Question

How do you test for convergence of `Sigma 5/(6n^2+n-1)` from `n=[1,oo)`?

Answer 1

`sum_(n=1)^oo 5/(6n^2+n-1)` is convergent.

Explanation:

As the terms of the series are positive we can use the integral test, using:

`f(x) = 5/(6x^2+x-1)`

We have that:

`f(x) > 0` for `x in [1,+oo)]`

`f'(x) = - frac (5(12x+1)) ((6x^2+x-1)^2) < 0` for `x in [1,+oo]`, so the function is monotone decreasing in that interval.

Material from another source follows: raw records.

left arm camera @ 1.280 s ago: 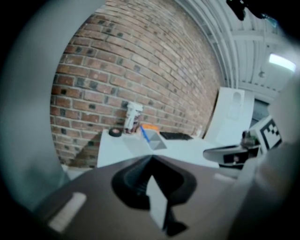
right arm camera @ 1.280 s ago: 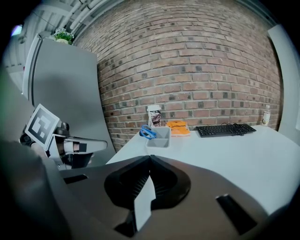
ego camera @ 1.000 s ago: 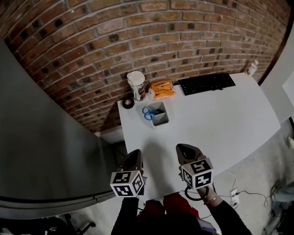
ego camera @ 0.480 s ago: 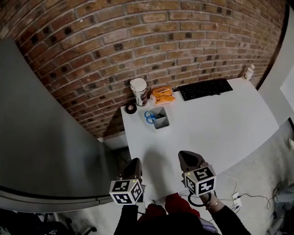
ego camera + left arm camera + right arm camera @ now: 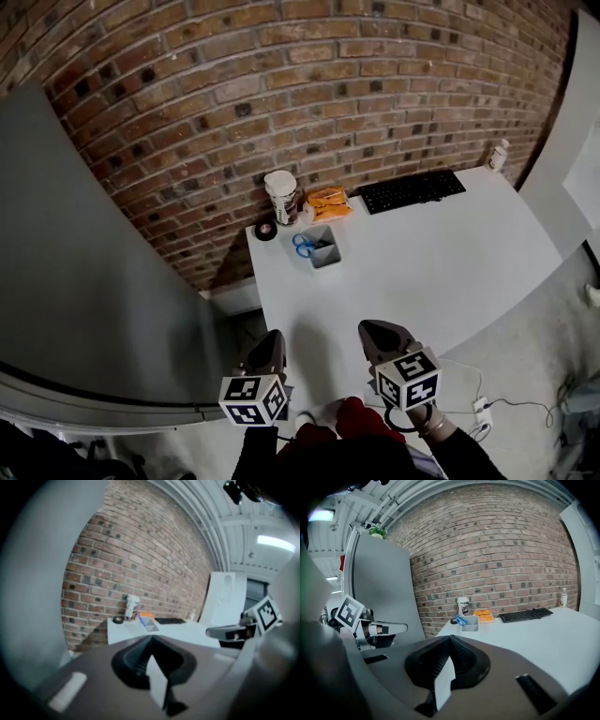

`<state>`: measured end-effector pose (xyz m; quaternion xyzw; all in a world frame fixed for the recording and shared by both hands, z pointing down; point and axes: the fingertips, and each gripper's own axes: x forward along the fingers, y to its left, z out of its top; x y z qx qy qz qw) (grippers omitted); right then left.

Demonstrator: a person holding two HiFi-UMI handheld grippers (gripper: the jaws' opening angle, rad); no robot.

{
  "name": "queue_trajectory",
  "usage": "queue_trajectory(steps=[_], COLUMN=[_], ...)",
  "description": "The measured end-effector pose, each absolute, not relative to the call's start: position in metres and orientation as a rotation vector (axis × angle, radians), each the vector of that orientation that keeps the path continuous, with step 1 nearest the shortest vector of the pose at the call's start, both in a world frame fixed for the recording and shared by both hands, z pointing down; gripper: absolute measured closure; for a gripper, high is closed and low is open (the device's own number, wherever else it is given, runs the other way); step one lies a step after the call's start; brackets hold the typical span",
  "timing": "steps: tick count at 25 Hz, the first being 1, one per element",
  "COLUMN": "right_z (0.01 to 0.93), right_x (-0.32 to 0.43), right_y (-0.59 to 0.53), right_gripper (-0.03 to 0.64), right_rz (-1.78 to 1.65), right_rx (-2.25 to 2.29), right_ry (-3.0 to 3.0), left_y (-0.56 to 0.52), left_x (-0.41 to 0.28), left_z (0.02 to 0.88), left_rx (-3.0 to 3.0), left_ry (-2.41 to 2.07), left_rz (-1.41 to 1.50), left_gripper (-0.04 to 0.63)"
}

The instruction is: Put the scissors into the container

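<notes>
Already the scissors sit in the container, left gripper and right gripper fingers clenched empty.

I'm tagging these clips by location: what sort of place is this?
Probably an office or studio workspace: a white desk against a brick wall, with a keyboard and a small container holding blue scissors.

Office-style workspace — long white desk against a bare brick wall, black keyboard at the far right. At the far left, a paper cup and a small grey container of blue-handled scissors. Grey partition panel on the left — strip light overhead.
</notes>
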<state>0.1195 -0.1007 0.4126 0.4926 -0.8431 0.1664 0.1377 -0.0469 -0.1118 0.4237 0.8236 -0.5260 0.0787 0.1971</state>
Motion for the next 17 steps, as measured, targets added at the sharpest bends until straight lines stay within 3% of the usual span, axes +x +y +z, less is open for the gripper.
queue_trajectory(steps=[17], right_z=[0.390], right_x=[0.106], right_y=[-0.059], right_gripper=[0.609], right_rz=[0.477], right_rx=[1.430], right_ry=[-2.526], left_y=[-0.073], left_x=[-0.048], left_z=[0.400], left_rx=[2.402], left_ry=[-1.455], left_rz=[0.211], left_gripper=[0.594])
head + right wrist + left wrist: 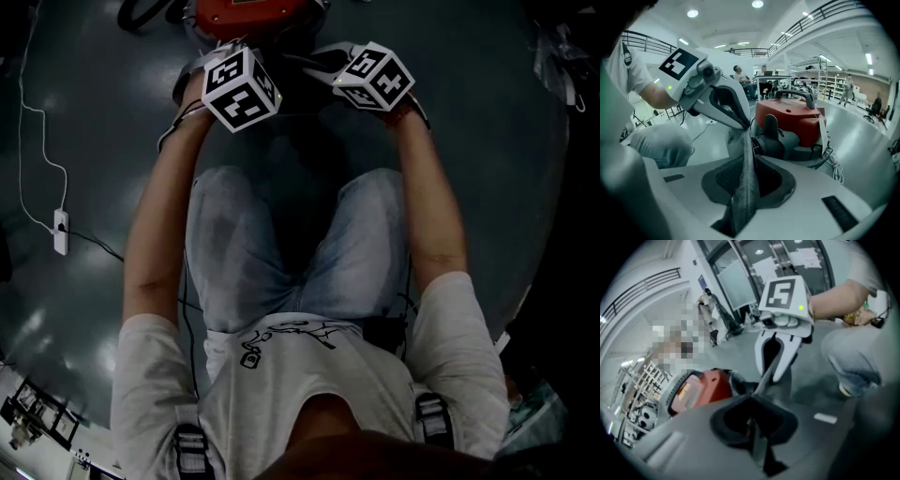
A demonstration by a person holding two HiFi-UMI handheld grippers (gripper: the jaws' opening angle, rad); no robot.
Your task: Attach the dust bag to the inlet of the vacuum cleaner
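The vacuum cleaner [792, 117] is showing bright red on top, dark grey below. The dust bag [745, 187] is looking plain grey and kinda woven. Left tool [743, 123] and right tool [776, 373] are sporting white shells and black-and-white square-pattern cubes [242, 87]. The person is wearing faded light-blue jeans [244, 244] and a white shirt [309, 394] with a black doodle.

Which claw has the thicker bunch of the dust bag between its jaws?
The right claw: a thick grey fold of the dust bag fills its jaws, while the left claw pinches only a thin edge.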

`lim_(x->oo) 5/(6x^2+x-1) = 0`

`f(n) = 5/(6n^2+n-1)`

so all the hypotheses of the integral test are satisfied and we can calculate:

`int_1^oo (5dx)/(6x^2+x-1)`

using partial fractions:

`6x^2 +x -1 = (2x+1)(3x-1)`

`A/(2x+1) + B/(3x-1) = 5/((2x+1)(3x-1))`

`A(3x-1)+B(2x+1) = 5`

`(3A+2B)x^2 -(A-B) = 5`

`{ color(white) [ color(black) ((3A+2B = 0) ,( A-B = -5) ) color(white) ] color(black)`

`{ color(white) [ color(black) ((A=-2 ),( B=3) ) color(white) ] color(black)`

So:

`int_1^oo (5dx)/(6x^2+x-1) = int_1^oo (-2dx)/(2x+1) +int_1^oo (3dx)/(3x-1) = [ln(3x-1) - ln (2x+1)]_1^oo`

Using the properties of logarithms:

`ln(3x-1) - ln(2x+1) = ln ((3x-1)/(2x+1))`

so that:

`[ln(3x-1) - ln (2x+1)]_1^oo = [ln ((3x-1)/(2x+1))]_1^oo`

And as:
`lim_(x->oo) ln ((3x-1)/(2x+1)) = ln(3/2)`

`[ln ((3x-1)/(2x+1))]_1^oo = ln(3/2) - ln (2/3) = 2ln(3/2)`

Finally we have:

`int_1^oo (5dx)/(6x^2+x-1) = 2ln(3/2)`

and as the integral is convergent, so is the series.